→ WHAT YOU SHOULD DO
Reproduce all entries precisely, down to the last character.

→ PROVIDED RECORDS
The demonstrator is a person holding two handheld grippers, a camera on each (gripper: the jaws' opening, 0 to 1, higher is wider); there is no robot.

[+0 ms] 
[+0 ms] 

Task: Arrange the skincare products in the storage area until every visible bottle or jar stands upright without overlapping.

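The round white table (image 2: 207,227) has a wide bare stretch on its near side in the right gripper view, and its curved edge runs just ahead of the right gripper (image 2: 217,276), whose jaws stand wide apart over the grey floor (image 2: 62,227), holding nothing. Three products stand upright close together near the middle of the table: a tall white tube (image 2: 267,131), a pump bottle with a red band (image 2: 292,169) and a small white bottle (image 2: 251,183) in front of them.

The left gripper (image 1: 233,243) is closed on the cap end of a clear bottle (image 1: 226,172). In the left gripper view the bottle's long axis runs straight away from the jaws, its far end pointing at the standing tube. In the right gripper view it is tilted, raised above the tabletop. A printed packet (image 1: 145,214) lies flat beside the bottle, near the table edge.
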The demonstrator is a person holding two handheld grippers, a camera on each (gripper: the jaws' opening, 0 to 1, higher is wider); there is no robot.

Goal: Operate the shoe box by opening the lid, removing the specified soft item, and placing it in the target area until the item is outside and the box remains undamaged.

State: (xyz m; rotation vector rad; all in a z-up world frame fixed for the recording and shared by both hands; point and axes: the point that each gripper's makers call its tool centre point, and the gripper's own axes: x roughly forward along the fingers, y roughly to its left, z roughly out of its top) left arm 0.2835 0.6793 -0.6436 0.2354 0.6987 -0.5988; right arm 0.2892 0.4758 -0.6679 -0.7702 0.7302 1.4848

→ YOUR RESPONSE
The demonstrator is a person holding two handheld grippers, a camera on each (gripper: the jaws' opening, 0 to 1, higher is wider); there is no robot.

[+0 ms] 
[+0 ms] 

Task: Arrange the skincare products in the storage area until every visible bottle or jar stands upright without overlapping.

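The round white table (image 2: 207,227) has a wide bare stretch on its near side in the right gripper view, and its curved edge runs just ahead of the right gripper (image 2: 217,276), whose jaws stand wide apart over the grey floor (image 2: 62,227), holding nothing. Three products stand upright close together near the middle of the table: a tall white tube (image 2: 267,131), a pump bottle with a red band (image 2: 292,169) and a small white bottle (image 2: 251,183) in front of them.

The left gripper (image 1: 233,243) is closed on the cap end of a clear bottle (image 1: 226,172). In the left gripper view the bottle's long axis runs straight away from the jaws, its far end pointing at the standing tube. In the right gripper view it is tilted, raised above the tabletop. A printed packet (image 1: 145,214) lies flat beside the bottle, near the table edge.
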The demonstrator is a person holding two handheld grippers, a camera on each (gripper: the jaws' opening, 0 to 1, higher is wider); there is no robot.

Goal: Operate the shoe box by opening the lid, removing the specified soft item, and placing it in the target area until the item is outside and the box remains undamaged.

State: (xyz m; rotation vector rad; all in a z-up world frame fixed for the recording and shared by both hands; point and axes: the point that each gripper's makers call its tool centre point, and the gripper's own axes: x roughly forward along the fingers, y roughly to its left, z roughly out of its top) left arm 0.2835 0.6793 -0.6436 0.2354 0.6987 -0.5988; right arm 0.2892 0.4758 -0.6679 -0.7702 0.7302 1.4848

This exercise has been fully answered.